**Work required**
Using the records that follow, tally the lines containing the word "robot" and state only the count.

**Data for this task**
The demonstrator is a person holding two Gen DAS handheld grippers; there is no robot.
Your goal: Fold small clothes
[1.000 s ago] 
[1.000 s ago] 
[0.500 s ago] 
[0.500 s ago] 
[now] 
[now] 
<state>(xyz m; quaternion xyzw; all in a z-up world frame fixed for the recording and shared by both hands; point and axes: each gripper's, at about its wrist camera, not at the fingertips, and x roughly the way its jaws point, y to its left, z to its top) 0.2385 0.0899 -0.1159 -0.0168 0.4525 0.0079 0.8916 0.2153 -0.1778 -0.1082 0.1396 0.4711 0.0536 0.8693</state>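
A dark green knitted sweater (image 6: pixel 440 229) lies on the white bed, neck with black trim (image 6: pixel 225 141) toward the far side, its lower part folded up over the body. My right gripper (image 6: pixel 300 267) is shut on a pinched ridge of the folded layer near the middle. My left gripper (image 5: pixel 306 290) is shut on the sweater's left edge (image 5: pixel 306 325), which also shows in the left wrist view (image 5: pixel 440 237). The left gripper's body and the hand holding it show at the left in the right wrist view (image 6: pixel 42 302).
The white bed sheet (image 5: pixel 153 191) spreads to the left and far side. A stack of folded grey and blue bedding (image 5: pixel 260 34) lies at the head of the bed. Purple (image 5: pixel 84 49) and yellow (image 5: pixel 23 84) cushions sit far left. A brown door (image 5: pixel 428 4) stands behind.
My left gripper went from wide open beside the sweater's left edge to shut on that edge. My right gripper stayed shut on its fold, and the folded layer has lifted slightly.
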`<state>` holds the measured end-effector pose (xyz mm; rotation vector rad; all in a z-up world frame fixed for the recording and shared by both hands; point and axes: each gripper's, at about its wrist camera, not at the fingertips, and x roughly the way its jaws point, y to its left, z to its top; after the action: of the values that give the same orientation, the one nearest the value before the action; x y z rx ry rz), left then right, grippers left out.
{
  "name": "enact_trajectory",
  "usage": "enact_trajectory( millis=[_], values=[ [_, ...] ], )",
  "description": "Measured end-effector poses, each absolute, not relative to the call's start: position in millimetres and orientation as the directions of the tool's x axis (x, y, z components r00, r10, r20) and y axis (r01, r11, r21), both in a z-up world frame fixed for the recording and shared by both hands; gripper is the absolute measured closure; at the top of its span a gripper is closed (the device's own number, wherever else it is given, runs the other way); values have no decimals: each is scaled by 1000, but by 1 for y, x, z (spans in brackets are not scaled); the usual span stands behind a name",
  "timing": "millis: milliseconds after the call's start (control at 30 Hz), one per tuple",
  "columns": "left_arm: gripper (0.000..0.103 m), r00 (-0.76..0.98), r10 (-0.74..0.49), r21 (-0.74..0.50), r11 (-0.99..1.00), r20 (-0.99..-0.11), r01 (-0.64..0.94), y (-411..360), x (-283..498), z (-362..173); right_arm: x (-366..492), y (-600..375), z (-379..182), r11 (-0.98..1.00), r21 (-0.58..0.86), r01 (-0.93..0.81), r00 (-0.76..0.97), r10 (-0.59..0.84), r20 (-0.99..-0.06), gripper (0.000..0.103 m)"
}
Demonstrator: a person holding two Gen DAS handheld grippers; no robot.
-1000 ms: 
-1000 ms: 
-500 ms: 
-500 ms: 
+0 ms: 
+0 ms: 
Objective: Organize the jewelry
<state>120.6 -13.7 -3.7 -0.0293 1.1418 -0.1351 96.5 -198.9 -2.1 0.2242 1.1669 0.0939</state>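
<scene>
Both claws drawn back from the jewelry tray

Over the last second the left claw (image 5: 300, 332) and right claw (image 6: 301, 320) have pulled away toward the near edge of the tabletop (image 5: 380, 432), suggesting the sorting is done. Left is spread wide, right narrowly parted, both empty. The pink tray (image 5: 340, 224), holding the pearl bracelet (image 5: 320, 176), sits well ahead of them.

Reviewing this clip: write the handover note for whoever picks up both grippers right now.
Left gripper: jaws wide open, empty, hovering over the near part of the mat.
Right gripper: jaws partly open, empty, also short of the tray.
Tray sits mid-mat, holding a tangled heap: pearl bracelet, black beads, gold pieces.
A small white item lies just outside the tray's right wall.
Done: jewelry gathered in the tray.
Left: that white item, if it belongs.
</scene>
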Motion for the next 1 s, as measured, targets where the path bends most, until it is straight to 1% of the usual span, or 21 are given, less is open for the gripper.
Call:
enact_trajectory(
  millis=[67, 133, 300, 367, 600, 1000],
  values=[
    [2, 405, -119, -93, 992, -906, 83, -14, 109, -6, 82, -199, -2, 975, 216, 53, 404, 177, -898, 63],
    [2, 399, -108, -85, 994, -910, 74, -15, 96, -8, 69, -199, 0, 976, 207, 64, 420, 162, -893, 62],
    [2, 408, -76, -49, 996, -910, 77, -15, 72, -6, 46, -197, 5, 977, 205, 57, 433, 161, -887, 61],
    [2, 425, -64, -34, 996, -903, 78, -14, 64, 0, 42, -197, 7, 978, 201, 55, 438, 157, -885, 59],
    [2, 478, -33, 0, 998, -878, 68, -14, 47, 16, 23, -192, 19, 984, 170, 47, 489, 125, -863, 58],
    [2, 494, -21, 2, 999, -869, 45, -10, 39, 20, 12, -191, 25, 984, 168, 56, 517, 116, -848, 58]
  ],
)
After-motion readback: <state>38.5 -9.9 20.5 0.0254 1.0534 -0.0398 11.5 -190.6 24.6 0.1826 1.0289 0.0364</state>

**Result of this task**
2